Shadow Lord
Veteran Member
Isn't it pretty much true that any system made since the 5150 has a floppy driver as part of the BIOS? What I'm wondering is if the default is 1.2MB 5.25". This could result in a boot from a 1.44MB drive to foul up.
Just a theory.
As always Chuck(G) is on the right track. Problem was this is my first EISA system. The BIOS has no del/f1 option to get into it because EVERYTHING is done through the ECU including setting the HDD type and FDD types. Just like the ECU sets "options" on the EISA cards (IRQs, DMA, etc), the motherboard presents itself w/ options which include FDD, HDD, enabling ports, etc.... The BIOS defaulted to 1.2MB FDD switching it to 1.44 resolved the issue. What I don't understand is why it would boot the first time (before the NVRAM cfg was saved) if the default is 1.2? Could it just check different types until it found one that worked?
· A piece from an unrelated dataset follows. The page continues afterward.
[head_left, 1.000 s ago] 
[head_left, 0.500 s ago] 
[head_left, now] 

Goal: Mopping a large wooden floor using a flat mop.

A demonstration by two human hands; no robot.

I also tried a different version of the ECU (an older one) and it seemed to work better (i.e. it told me what cards were populating what slots). Interestingly after using the older ECU to setup the system the AMI ECU fails to work. I am going to have to play around w/ the different ECUs to see which works best. The later revisions seem to have less functionality (i.e. 1.10 has a separate utility to set date/time, keyboard parameters, CMOS password all of which seem to be missing from 2.07)
However, I continue to have problems w/ running the ECU off the floppy as it continues to for the system configuration disk when I run the sd.exe utility.